Please return every line in the entries below with the word "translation" in it.

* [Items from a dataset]
=-=-=-=-=

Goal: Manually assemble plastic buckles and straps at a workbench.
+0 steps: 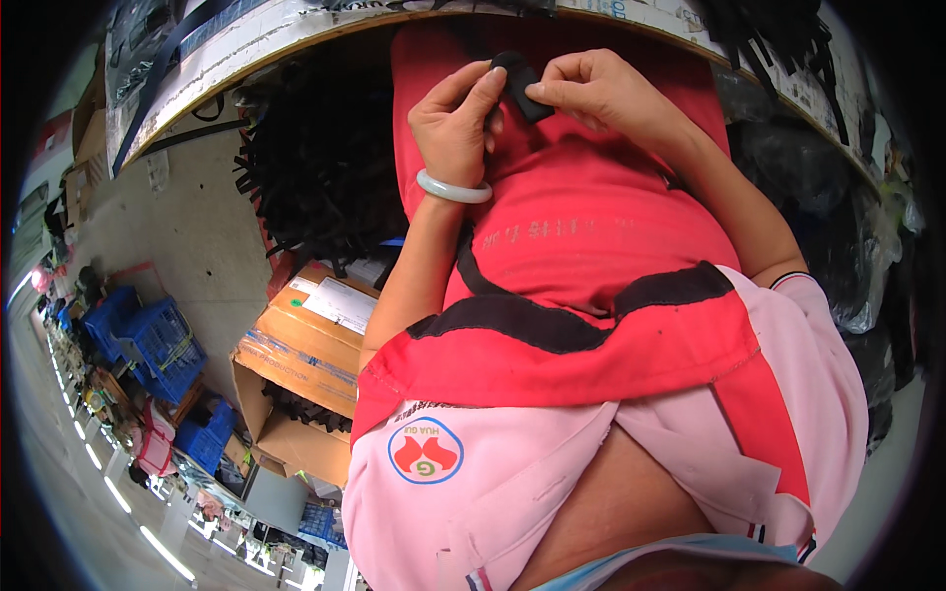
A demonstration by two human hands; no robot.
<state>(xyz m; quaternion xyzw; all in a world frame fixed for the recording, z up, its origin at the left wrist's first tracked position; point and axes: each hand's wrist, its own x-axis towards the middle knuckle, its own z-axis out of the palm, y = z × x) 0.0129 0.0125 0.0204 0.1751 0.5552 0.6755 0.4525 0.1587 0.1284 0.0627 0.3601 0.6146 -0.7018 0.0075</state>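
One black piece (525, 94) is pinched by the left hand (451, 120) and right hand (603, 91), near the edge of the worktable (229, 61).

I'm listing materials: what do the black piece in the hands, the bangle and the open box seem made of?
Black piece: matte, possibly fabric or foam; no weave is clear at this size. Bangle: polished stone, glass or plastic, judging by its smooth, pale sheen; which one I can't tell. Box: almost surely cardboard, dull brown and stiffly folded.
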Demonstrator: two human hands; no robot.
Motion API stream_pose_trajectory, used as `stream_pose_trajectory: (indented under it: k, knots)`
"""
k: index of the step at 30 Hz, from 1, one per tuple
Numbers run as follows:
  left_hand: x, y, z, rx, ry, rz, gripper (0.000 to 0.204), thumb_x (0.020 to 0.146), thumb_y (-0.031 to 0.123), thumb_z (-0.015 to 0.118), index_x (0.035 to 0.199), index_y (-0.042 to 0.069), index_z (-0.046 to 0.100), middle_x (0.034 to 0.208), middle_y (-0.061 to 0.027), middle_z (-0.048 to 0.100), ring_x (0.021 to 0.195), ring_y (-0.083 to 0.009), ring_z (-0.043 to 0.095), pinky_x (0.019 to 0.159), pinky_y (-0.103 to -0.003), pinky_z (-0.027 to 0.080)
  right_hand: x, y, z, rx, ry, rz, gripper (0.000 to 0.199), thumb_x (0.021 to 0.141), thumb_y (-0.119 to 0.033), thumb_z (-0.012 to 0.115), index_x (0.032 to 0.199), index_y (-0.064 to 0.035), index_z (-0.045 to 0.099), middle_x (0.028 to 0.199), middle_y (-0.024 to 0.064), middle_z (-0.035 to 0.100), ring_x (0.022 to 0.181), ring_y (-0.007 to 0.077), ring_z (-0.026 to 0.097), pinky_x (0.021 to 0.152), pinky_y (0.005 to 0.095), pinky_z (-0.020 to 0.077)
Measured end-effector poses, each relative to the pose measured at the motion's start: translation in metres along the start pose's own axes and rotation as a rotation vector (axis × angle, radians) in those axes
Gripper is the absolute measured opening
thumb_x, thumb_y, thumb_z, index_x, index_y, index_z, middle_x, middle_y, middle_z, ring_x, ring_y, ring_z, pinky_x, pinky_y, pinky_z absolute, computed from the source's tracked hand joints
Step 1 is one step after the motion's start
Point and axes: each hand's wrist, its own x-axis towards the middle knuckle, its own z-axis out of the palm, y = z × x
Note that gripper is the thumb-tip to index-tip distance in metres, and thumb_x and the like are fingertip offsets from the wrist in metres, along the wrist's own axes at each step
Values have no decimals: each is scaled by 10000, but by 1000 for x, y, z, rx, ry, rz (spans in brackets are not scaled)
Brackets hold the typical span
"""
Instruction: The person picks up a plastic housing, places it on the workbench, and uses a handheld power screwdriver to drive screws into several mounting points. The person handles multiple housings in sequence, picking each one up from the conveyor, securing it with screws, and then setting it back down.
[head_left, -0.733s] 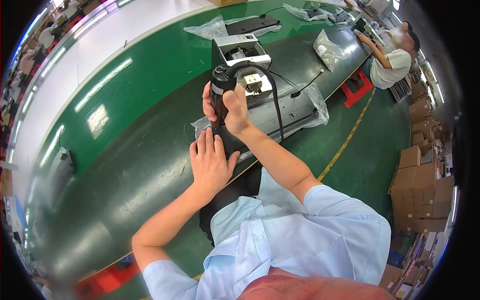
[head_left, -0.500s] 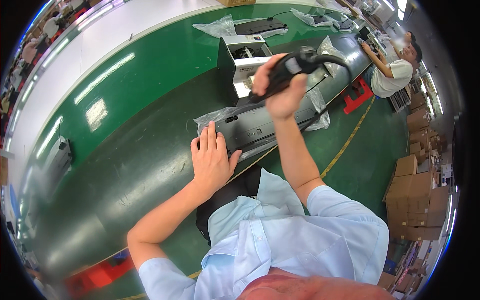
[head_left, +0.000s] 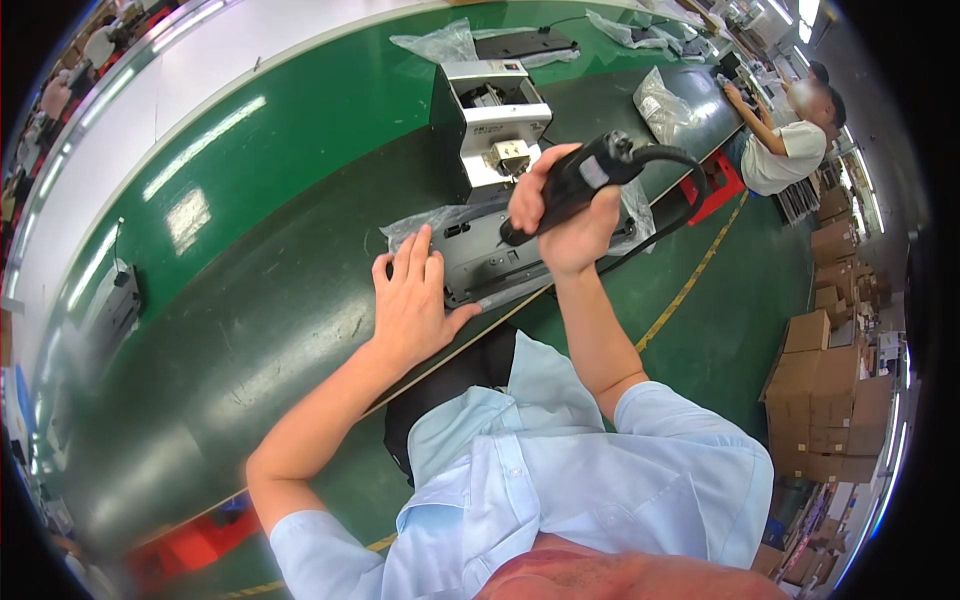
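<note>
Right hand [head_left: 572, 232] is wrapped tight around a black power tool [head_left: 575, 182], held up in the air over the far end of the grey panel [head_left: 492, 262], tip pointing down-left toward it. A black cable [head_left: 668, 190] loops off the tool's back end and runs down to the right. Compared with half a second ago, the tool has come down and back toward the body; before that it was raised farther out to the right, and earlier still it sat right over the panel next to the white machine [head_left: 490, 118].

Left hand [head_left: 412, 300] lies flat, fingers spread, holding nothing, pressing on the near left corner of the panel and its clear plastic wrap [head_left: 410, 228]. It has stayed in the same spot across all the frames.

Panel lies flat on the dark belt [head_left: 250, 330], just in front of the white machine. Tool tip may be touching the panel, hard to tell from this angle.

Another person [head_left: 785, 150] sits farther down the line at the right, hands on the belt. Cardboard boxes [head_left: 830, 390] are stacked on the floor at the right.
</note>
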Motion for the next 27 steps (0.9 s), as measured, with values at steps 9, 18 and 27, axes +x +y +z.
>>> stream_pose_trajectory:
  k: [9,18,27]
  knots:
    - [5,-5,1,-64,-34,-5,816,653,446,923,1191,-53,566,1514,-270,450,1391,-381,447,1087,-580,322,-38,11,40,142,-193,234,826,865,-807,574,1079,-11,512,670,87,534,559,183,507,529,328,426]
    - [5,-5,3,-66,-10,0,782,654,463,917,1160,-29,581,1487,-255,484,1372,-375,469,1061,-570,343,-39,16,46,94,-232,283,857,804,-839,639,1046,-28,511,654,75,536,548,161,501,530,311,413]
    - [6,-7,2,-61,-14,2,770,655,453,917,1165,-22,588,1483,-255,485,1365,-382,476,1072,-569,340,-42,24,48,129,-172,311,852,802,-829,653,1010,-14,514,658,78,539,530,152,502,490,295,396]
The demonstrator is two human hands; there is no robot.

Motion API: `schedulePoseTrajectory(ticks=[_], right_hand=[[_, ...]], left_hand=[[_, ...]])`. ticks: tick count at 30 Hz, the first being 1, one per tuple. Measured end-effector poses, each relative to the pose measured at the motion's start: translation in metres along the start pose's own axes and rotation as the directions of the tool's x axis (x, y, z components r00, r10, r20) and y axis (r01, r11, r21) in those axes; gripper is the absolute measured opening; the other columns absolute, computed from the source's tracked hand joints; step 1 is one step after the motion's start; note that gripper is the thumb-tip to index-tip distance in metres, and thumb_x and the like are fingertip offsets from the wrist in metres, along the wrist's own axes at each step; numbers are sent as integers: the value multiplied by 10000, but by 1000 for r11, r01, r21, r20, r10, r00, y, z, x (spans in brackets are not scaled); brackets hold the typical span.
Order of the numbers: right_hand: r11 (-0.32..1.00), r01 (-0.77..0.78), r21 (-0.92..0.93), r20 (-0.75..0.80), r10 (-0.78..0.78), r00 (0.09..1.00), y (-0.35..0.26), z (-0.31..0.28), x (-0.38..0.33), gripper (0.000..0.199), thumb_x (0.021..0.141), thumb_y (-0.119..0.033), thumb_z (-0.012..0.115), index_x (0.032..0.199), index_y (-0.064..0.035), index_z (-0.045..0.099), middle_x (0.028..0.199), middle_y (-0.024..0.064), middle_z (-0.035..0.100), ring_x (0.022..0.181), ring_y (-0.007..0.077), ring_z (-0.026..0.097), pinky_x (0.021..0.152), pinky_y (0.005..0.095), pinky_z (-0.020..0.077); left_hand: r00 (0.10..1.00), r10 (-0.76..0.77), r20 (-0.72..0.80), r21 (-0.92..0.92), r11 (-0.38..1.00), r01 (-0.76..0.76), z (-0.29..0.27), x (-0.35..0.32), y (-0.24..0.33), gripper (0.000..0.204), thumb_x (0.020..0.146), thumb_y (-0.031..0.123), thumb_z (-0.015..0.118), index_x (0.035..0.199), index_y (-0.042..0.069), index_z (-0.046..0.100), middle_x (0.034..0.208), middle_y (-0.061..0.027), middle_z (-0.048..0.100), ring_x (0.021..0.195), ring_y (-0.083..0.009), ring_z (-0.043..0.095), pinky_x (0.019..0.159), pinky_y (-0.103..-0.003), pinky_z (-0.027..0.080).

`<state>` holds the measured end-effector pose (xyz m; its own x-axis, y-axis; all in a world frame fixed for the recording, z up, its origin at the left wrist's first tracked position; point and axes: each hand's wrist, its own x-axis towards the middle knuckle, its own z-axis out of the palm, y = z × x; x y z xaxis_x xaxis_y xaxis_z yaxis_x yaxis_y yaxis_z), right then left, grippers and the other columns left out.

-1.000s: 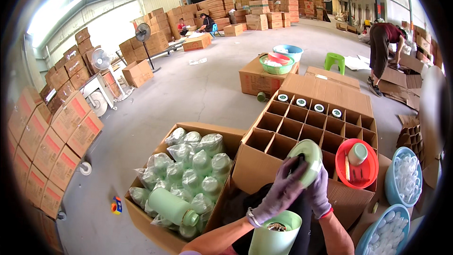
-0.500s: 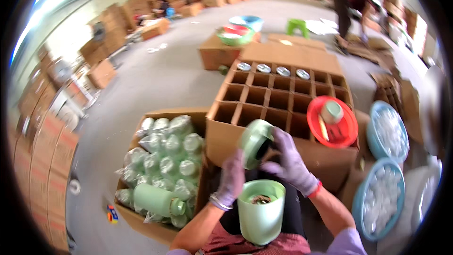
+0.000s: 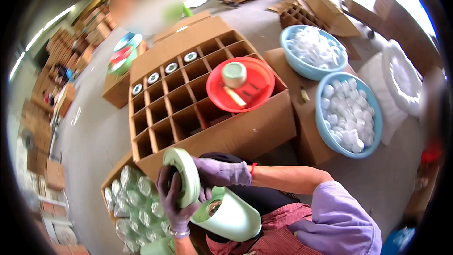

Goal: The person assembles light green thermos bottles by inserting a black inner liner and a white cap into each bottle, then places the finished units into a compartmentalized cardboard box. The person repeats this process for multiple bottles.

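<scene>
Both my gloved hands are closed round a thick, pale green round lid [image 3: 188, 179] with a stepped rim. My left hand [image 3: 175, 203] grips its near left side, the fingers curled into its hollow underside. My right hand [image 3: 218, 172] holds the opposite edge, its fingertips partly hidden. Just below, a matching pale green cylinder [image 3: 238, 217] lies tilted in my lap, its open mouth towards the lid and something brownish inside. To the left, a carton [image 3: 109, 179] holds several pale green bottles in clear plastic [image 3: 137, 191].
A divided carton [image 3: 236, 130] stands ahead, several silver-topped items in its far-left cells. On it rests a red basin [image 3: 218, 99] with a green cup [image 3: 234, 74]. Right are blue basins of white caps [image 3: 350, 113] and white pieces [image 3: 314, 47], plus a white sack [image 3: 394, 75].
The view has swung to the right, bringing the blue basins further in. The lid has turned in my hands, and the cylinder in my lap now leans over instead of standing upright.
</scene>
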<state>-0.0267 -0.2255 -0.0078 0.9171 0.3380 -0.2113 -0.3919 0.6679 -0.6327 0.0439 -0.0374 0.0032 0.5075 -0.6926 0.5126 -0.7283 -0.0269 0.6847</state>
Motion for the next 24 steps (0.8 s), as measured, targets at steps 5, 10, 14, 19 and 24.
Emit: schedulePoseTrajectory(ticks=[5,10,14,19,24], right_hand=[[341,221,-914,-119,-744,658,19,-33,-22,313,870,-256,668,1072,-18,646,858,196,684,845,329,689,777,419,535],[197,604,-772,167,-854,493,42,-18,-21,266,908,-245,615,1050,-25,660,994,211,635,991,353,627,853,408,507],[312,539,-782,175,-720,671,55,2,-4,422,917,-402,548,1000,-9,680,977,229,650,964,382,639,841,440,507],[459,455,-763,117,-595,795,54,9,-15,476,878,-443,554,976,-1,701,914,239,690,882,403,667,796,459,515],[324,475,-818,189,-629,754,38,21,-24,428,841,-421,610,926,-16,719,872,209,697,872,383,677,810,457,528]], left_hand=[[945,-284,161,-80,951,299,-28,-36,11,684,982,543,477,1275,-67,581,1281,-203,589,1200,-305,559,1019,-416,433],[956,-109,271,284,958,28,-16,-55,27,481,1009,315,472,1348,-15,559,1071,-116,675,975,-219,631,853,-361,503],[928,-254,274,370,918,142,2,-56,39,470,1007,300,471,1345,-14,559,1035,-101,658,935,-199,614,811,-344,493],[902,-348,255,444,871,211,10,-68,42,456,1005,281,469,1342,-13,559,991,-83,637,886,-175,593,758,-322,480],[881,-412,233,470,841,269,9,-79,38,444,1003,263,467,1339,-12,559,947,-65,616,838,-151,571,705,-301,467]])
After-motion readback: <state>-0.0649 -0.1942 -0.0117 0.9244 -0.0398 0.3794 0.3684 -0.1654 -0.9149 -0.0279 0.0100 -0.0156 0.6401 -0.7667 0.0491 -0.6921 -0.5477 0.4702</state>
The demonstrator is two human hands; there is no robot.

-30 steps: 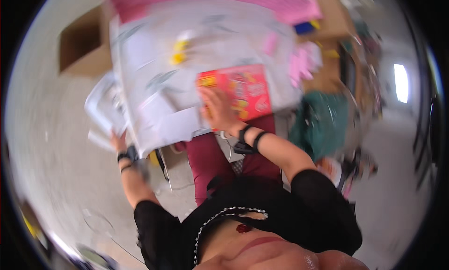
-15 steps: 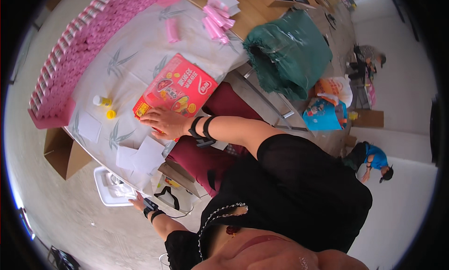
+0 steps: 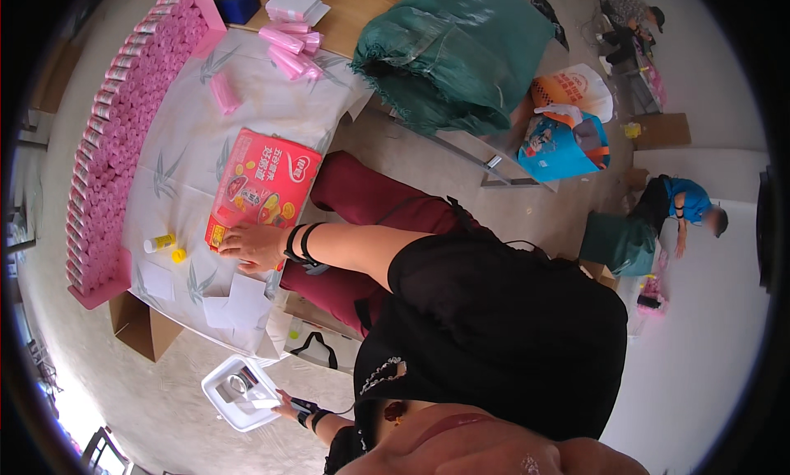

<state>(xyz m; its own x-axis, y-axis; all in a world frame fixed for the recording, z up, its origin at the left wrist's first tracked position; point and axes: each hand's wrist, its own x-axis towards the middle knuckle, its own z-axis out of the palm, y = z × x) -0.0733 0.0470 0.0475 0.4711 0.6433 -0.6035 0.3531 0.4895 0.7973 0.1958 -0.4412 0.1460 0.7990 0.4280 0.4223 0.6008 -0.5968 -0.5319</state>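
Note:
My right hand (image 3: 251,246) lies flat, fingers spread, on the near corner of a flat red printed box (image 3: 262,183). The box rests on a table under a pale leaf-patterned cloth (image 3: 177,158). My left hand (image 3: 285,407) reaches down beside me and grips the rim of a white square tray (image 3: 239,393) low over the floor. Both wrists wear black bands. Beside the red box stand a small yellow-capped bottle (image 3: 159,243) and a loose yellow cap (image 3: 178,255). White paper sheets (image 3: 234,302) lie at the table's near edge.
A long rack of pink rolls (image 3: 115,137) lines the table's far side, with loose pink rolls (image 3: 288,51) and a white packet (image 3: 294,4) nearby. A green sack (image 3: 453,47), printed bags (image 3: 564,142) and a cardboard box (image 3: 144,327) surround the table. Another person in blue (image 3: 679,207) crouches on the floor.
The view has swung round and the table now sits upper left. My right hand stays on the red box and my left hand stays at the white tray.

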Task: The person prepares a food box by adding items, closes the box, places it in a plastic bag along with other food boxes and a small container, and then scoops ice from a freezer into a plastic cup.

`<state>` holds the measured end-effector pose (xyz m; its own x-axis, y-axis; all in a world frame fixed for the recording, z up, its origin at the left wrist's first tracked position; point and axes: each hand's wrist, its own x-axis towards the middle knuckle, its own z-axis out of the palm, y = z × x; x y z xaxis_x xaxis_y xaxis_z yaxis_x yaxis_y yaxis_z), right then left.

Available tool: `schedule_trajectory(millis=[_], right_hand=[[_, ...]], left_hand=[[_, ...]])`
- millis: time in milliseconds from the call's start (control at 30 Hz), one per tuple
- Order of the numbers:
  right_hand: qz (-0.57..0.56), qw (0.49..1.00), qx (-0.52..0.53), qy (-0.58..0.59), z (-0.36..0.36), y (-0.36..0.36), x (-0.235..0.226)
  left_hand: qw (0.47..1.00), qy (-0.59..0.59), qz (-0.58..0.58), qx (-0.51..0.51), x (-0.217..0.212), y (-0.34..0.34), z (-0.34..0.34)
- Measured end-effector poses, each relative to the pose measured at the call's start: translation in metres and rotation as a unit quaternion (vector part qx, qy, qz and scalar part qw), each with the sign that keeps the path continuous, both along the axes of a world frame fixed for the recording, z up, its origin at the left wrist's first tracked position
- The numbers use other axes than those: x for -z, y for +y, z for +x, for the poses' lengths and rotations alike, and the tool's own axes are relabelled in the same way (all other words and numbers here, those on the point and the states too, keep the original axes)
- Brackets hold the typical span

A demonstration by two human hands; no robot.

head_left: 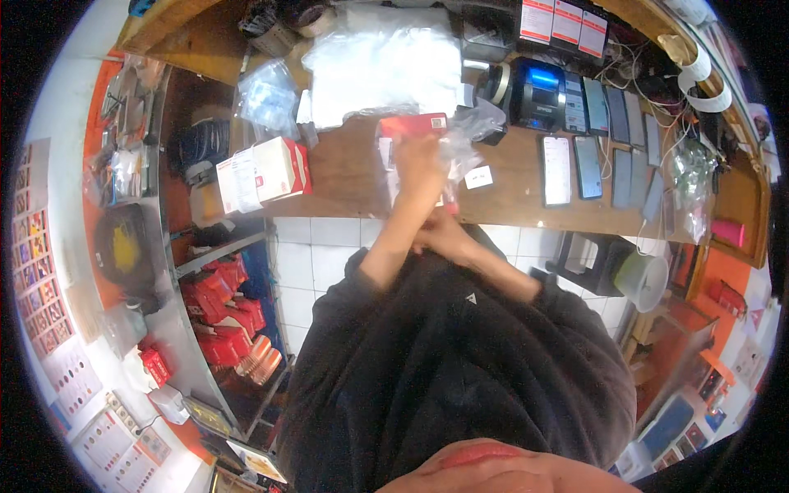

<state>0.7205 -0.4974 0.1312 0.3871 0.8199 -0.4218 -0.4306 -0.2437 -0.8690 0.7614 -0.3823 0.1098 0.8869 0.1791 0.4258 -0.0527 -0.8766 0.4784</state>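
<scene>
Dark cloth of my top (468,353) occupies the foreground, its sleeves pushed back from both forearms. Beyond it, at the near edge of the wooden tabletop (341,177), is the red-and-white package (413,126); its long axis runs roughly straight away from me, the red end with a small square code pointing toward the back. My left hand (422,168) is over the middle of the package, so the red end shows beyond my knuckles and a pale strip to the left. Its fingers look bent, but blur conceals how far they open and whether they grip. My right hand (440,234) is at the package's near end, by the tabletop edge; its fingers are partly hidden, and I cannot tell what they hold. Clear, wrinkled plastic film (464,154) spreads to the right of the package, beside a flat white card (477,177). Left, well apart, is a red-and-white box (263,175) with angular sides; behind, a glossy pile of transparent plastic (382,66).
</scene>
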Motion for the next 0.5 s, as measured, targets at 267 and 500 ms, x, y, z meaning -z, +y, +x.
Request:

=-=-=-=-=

* [OUTPUT OF THE EXERCISE]
Measured end-effector poses, each relative to the pose measured at the motion's start: translation in metres along the start pose's own axes and rotation as a rotation vector (axis × angle, radians) in those axes
Motion API: `schedulePoseTrajectory(ticks=[_], right_hand=[[_, ...]], left_hand=[[_, ...]])`. ticks: tick count at 30 Hz, the first being 1, one per tuple. Measured end-effector poses, each relative to the pose measured at the motion's start: translation in metres along the start pose's own axes and rotation as the directions of the tool's x axis (x, y, z components r00, r10, r20) and y axis (r01, r11, r21) in those axes; gripper is the absolute measured opening; the other columns absolute, computed from the source's tracked hand joints; step 1 is one step after the motion's start; note that gripper is the thumb-tip to index-tip distance in metres, and thumb_x and the like are fingertip offsets from the wrist in metres, along the wrist's own axes at each step; numbers are sent as integers: the value multiplied by 10000, but by 1000 for r11, r01, r21, r20, r10, r00, y, z, x (spans in brackets are not scaled); brackets hold the typical span.
- Measured end-effector poses, each relative to the pose measured at the call's start: translation in metres and rotation as a unit quaternion (vector part qx, qy, qz and scalar part qw), each with the sign that keeps the path continuous, both along the axes of a world frame fixed for the recording, z up, its origin at the left wrist's first tracked position

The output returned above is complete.